The filter I set for the building age is 15, meaning we are not considering decisions for longer terms. For class a and b properties, the rent is lower for green buidlings. The counterintuitive result might be caused by other underlying factors. In conclusion, the extra $5 million on the green building will not be worth it, she should not invest more to build the green building

Question 4

Plot A

bikeshare %>%
  group_by(hr) %>%
  summarize(avgbike = mean(total))%>%
  ggplot(aes(x = hr, y = avgbike)) +
  geom_line()+ 
  ggtitle("Average Bike Rentals by Hours") +
  xlab("Hour of the Day") + ylab("Average Bike Rented")+
  theme(plot.title = element_text(hjust = 0.5))

From plot A we can see the average bike rented peaks during the rush hour of the day, so we know people who rented the bike might use it as a transportation to get to work and go home. #### Plot B

label.workday <- as_labeller(
     c(`0` = "Weekend or Holiday", `1` = "Working Day"))

bikeshare %>%
  group_by(hr,workingday) %>%
  summarize(avgbike = mean(total))%>%
  ggplot(aes(x = hr, y = avgbike)) +
  geom_line()+
  facet_wrap(~workingday, nrow=2, labeller = label.workday)+
  ggtitle("Average Bike Rentals by Hours\n Working Day or Not") +
  xlab("Hour of the Day") + ylab("Average Bike Rented")+
  theme(plot.title = element_text(hjust = 0.5))

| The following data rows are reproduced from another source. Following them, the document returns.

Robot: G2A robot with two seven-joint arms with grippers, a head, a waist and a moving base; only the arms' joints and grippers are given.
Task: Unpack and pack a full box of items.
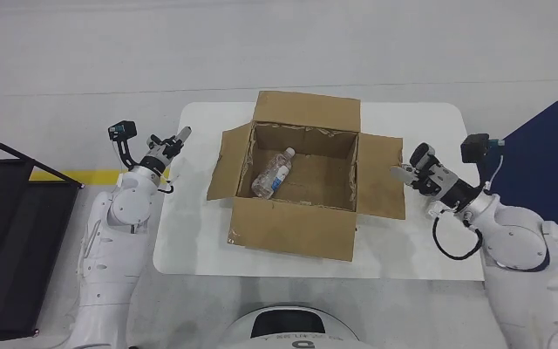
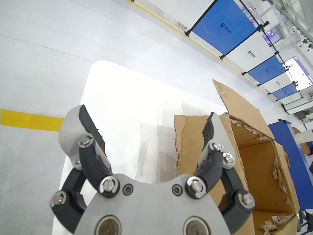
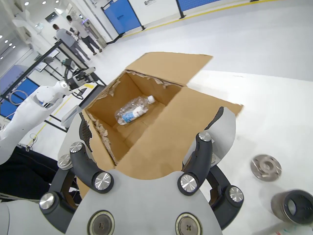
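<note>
Top view, bottle: a clear plastic bottle with a white cap and blue-and-white label (image 1: 273, 173) lay on its side on the floor of the open brown cardboard box (image 1: 292, 229), near its left wall.
Left claw: the left claw (image 2: 146, 117) was released and empty, over the white table's (image 1: 410, 249) left edge, outside the box's left flap.
Right claw: the right claw (image 3: 151, 117) was released and empty, beside the right flap.
Step in hand: probably lifting the bottle out; the left claw was nearer. It should descend straight down and close across the bottle's middle.
In the way: the left flap and the tall, torn walls.
Other things: a grey metal flanged disc (image 3: 266, 167) and a dark short cylinder (image 3: 291, 206) seemed to lie near the right claw.
</note>
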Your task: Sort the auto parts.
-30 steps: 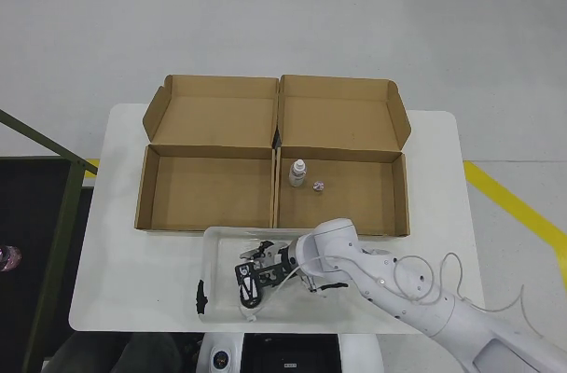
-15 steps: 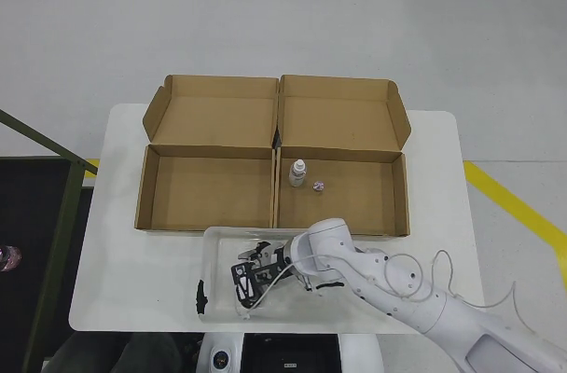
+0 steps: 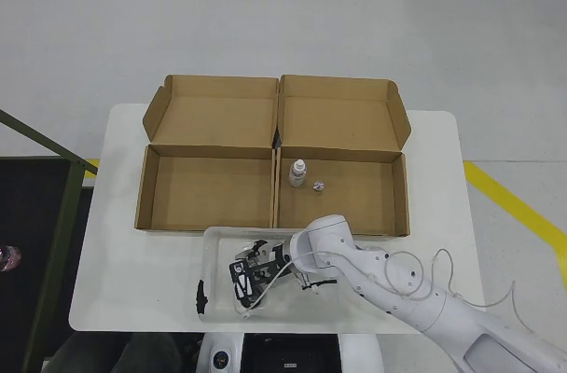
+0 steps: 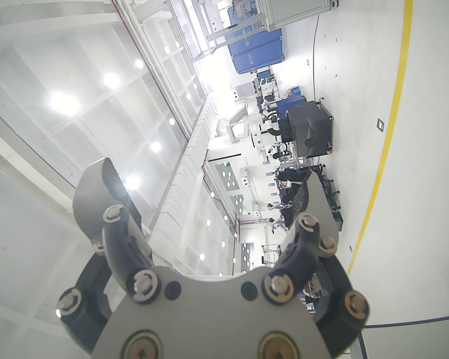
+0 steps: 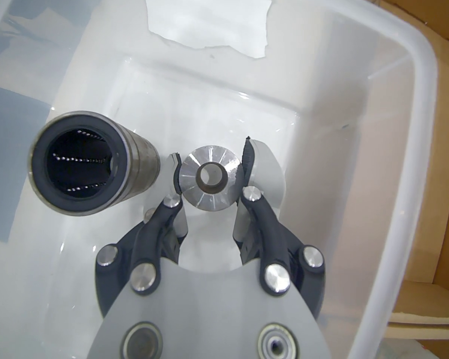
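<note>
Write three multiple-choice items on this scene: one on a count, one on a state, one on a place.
1. How many parts lie in the right cardboard box?
A. none
B. two
C. five

2. How is the left gripper?
A. open and empty
B. shut on a bolt
C. shut on a cloth

3. Where is the metal cylinder?
A. in the right cardboard box
B. in the clear bin
C. in the left gripper

Key:
1 B: a white bottle-shaped part and a small round part lie there.
2 A: its fingers stand apart with nothing between them.
3 B: the right wrist view shows it inside the bin's walls, beside the right gripper.
</note>
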Controlling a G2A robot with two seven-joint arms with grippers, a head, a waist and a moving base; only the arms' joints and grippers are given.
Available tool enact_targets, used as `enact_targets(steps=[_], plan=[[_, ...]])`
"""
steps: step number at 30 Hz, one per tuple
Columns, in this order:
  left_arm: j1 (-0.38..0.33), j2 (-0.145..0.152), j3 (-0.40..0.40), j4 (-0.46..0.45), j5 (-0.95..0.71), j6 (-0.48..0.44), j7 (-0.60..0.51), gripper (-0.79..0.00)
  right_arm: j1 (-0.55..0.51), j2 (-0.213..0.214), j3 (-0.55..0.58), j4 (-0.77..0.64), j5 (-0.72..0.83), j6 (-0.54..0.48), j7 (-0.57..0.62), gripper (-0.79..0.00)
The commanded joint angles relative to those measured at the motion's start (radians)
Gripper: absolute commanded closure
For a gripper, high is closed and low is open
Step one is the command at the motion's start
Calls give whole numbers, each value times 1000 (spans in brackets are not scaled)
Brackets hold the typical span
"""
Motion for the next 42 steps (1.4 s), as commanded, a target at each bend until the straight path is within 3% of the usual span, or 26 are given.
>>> enact_targets(steps=[1, 22, 42], plan=[[0, 0, 0, 0, 0, 0, 0, -785, -5, 3, 11, -12, 3, -5, -6, 0], [0, 0, 0, 0, 0, 0, 0, -785, -78, 45, 155, -151, 53, -68, -111, 0], [0, 0, 0, 0, 0, 0, 0, -785, -92, 68, 279, -204, 94, -64, -157, 0]])
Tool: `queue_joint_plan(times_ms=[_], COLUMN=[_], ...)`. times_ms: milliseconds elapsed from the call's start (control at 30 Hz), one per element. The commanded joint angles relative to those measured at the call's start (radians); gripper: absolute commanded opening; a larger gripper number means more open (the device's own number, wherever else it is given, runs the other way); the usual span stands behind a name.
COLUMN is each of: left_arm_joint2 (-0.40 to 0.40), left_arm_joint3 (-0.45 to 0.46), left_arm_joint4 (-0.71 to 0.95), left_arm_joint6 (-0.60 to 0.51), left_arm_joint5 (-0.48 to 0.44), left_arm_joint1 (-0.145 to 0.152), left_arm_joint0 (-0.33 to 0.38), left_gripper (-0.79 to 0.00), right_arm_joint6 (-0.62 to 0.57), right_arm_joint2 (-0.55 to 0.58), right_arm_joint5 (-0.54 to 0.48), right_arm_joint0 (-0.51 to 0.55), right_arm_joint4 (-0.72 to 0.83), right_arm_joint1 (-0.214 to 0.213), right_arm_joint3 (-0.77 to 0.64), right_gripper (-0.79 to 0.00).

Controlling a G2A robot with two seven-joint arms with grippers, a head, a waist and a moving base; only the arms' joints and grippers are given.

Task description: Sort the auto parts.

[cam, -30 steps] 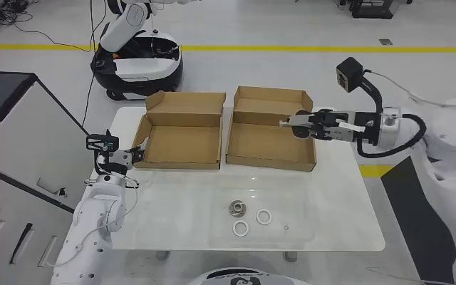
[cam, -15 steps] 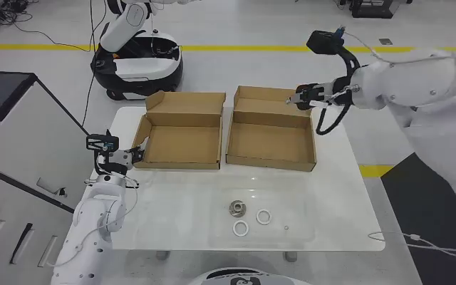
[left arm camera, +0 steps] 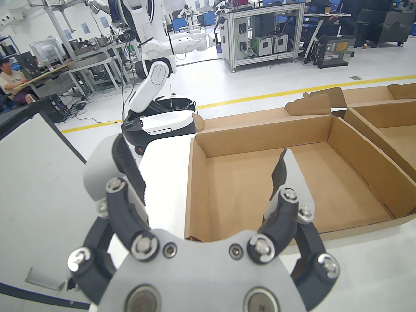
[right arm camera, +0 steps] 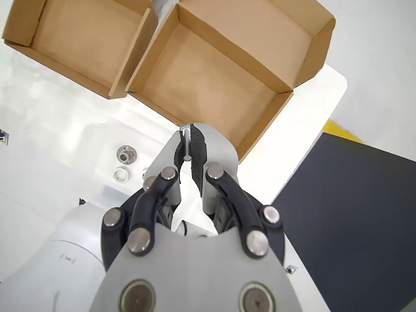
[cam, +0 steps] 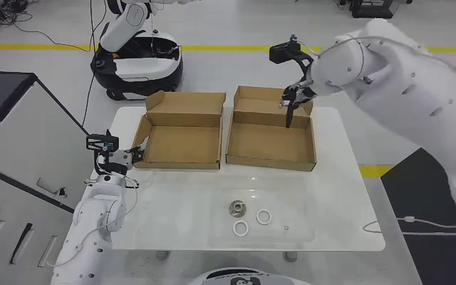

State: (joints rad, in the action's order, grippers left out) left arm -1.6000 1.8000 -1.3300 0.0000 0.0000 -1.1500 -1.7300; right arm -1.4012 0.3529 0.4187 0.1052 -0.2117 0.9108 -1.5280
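- The right pincer [right arm camera: 189, 133] is closed narrow on one threaded bolt [right arm camera: 186, 149]. The thread is plain in its wrist view and too small to tell from above.
- Under it is the right box [cam: 267, 142], one of two.
- Robotward of it, on the table [cam: 178, 214], lie one metal flange [cam: 236, 208] and two white rings [cam: 241, 229]. Its finger half covers one ring.
- The left pincer [left arm camera: 201, 154] is spread wide and empty, just beside the left box [left arm camera: 292, 170].

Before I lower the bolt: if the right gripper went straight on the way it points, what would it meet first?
Likely the right box's floor, with the bolt touching before the jaws. Depth is unclear, so it could instead be the box's front wall.
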Motion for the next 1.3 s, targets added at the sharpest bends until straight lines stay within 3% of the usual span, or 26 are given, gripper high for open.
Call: queue_joint_plan(times_ms=[0,233,500,700,1267], left_arm_joint2=[0.0,0.0,0.0,0.0,0.0], left_arm_joint3=[0.0,0.0,0.0,0.0,0.0], left_arm_joint4=[0.0,0.0,0.0,0.0,0.0], left_arm_joint6=[0.0,0.0,0.0,0.0,0.0], left_arm_joint5=[0.0,0.0,0.0,0.0,0.0], left_arm_joint1=[0.0,0.0,0.0,0.0,0.0], left_arm_joint0=[0.0,0.0,0.0,0.0,0.0], left_gripper=[0.0,0.0,0.0,0.0,0.0], right_arm_joint6=[0.013,0.078,0.135,0.171,0.215], right_arm_joint2=[-0.037,-0.181,-0.183,-0.183,-0.183], right_arm_joint5=[0.013,0.078,0.136,0.172,0.216], right_arm_joint0=[-0.005,-0.021,0.054,0.1,0.17], right_arm_joint4=[0.029,0.116,0.174,0.135,0.134], right_arm_joint1=[0.014,0.061,0.097,0.125,0.26], right_arm_joint3=[0.03,0.137,0.24,0.322,0.568], right_gripper=[-0.785,-0.785,-0.785,-0.785,-0.785])
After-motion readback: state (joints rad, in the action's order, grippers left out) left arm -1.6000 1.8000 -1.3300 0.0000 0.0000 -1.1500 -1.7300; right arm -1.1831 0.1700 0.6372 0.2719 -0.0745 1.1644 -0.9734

In plot B, we divide the plots into "weekend or holiday" and "working day", now we can be certain about the assumption we made for plot A: the two peaks are caused by rush hours of getting on/off work. On the other hand, for weekends and holidays, people usually rent the bikes from 10AM to 4 PM, we assume they are riding bikes for leisure because of the time period.

Plot C

bikeshare %>% 
  filter(hr==8)%>%
  group_by(workingday, weathersit) %>% 
  summarize(avgbike = mean(total)) %>% 
  ggplot(aes(x = weathersit, y = avgbike)) +
  geom_col()+
  facet_wrap(~workingday, nrow=2, labeller = label.workday)+
  ggtitle("Average Bike Rentals at 8AM \n under Different Weather Situations") +
  xlab("Weather Situation") + ylab("Average Bike Rented")+
  theme(plot.title = element_text(hjust = 0.5))

First, we can see that people rent more bikes on working days. Second, the x label 1, 2, 3 represent weather situation, we can interpregt 1 as "very nice"", 2 as "good"", 3 as "bad". In the "good" weather we can see the bike rented is slightly lower than in "ver nice" weather, but generally they numbers are really close whether it's working day or not. Despite working day or not, the amount rented decreases dramatically when it is a "bad" weather.